Risk is relative to a personal benchmark, or MAR. And that benchmark is not the mean, or average return. Investors have goals they want to achieve and a rate of return that will accomplish those goals. The benchmark, or minimal acceptable return, is therefore an investor-specific "hard target" such as 6 percent or 7 percent. Returns below the MAR are what investors fear.

To build a mathematical definition of risk that is consistent with human behavior, the definition must incorporate the above characteristics to the greatest extent possible.

DRO Explained: Understanding the Math Without the Math

Mean variance optimization and downside risk optimization both rely on complex math, so an understanding of certain concepts is essential.

Normal (or mesokurtic, or Gaussian) distribution. A normal curve is a bell curve (see Figure 1). A distribution is simply the way points on a graph are distributed. A return probability distribution is the curve under which the returns for a given investment fall—the distribution of the probabilities (or frequencies) with which given rates of return occur.

Swisher Figure 1

Standard deviation. Roughly two-thirds of all data points—all returns—fall within one standard deviation of the mean, or average, return. Over 95 percent fall within two standard deviations, and over 99 percent within three standard deviations.

Non-normal distribution. Not a bell curve. The shape of the curve is not symmetrical, which means that upside deviations are not the same as downside deviations. Most financial asset returns follow a non-normal distribution.

The "perfect investment." See Figure 1. Here again are the characteristics of the "perfect investment" described in the very first paragraph:

Positively skewed. The "tail" of the distribution points to the right. This means that there are enough very good outcomes to stretch the tail out in a positive direction. By contrast, a negatively skewed distribution might indicate a handful of catastrophic losses. The "coefficient of skewness" is the measure of this characteristic and is also known as the third "moment about the mean" of the return probability distribution.
Leptokurtic. The "fourth moment" is the coefficient of kurtosis, a measure of how "fat" the tail of the distribution is. "Leptokurtic" means that there are more returns spread out along the tail instead of bunched around the mean.
Low downside semi-variance. When returns fall below the mean, they tend not to fall too far below.

Two Key Reasons

There are two key reasons why standard deviation cannot accurately represent risk.

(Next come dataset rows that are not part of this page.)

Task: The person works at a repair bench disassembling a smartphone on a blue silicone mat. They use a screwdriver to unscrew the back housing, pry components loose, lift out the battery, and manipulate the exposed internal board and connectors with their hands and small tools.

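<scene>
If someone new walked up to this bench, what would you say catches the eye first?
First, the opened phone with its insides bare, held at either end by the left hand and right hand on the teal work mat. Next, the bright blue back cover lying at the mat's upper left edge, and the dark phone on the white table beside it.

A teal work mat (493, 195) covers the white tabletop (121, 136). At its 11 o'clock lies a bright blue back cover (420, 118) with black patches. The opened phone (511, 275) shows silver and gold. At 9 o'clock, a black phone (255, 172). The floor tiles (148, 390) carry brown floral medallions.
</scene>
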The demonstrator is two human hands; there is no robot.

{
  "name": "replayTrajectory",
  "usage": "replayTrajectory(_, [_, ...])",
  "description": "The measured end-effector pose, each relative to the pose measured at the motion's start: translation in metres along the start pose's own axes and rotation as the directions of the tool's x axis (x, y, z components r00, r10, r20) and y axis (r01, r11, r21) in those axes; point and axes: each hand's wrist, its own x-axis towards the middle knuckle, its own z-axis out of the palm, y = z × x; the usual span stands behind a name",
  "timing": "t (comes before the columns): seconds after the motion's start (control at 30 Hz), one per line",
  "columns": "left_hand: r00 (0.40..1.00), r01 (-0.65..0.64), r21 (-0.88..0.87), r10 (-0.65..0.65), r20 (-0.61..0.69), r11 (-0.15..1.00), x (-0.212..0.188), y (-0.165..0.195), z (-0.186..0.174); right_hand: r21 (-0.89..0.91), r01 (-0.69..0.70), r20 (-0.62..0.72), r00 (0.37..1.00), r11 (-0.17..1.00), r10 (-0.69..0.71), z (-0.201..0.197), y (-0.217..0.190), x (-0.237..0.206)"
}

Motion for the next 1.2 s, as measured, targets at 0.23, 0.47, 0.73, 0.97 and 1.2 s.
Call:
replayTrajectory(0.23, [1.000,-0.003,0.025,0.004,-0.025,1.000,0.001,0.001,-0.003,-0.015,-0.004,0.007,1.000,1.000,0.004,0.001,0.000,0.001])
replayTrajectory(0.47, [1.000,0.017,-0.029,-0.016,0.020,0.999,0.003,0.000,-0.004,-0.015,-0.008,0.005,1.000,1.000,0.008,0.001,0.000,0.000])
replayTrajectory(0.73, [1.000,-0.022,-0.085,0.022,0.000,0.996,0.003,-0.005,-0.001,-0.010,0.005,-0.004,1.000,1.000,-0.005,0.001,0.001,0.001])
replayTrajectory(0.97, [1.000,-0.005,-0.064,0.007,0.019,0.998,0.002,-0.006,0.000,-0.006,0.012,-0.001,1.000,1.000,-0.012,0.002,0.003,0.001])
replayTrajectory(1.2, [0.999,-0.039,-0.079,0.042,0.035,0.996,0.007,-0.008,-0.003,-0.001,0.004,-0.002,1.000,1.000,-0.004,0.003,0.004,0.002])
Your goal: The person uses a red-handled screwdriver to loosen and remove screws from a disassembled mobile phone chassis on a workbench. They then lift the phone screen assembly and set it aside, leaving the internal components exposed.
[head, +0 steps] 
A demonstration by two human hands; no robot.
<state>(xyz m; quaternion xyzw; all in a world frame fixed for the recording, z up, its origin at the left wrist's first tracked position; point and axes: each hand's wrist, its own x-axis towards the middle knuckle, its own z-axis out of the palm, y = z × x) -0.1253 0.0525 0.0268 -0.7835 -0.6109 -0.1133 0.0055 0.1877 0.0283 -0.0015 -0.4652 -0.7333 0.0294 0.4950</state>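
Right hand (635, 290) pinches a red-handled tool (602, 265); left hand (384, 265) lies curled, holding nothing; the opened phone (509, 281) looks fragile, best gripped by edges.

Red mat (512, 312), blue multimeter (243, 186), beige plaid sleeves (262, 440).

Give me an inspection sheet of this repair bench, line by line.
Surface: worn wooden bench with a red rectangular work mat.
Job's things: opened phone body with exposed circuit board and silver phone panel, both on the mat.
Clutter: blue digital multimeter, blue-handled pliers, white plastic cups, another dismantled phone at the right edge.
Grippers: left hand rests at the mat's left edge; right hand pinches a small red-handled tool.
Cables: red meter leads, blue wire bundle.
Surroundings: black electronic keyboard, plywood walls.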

Reason #1: non-normal distributions. Financial asset returns do not follow a normal distribution. As noted above, the distributions are asymmetric, and upside deviation therefore differs from downside deviation, making the use of standard deviation inherently inaccurate.

Reason #2: mean versus MAR. Even if financial returns were perfectly symmetrical (and actually they're close—another of the reasons standard deviation has been viewed for so long as a valid risk proxy), standard deviation would still fail to describe human risk. Remember that risk is relative to a personal benchmark, or minimal acceptable return. Since mean and MAR are not the same number, the downside risk (outcomes below the MAR) cannot be symmetrical to the upside (returns above the MAR). Look at Figure 1—even in the normal distribution, the portion of the curve to the left of the MAR line (the downside deviations) is very different from the portion to the right (the upside deviations).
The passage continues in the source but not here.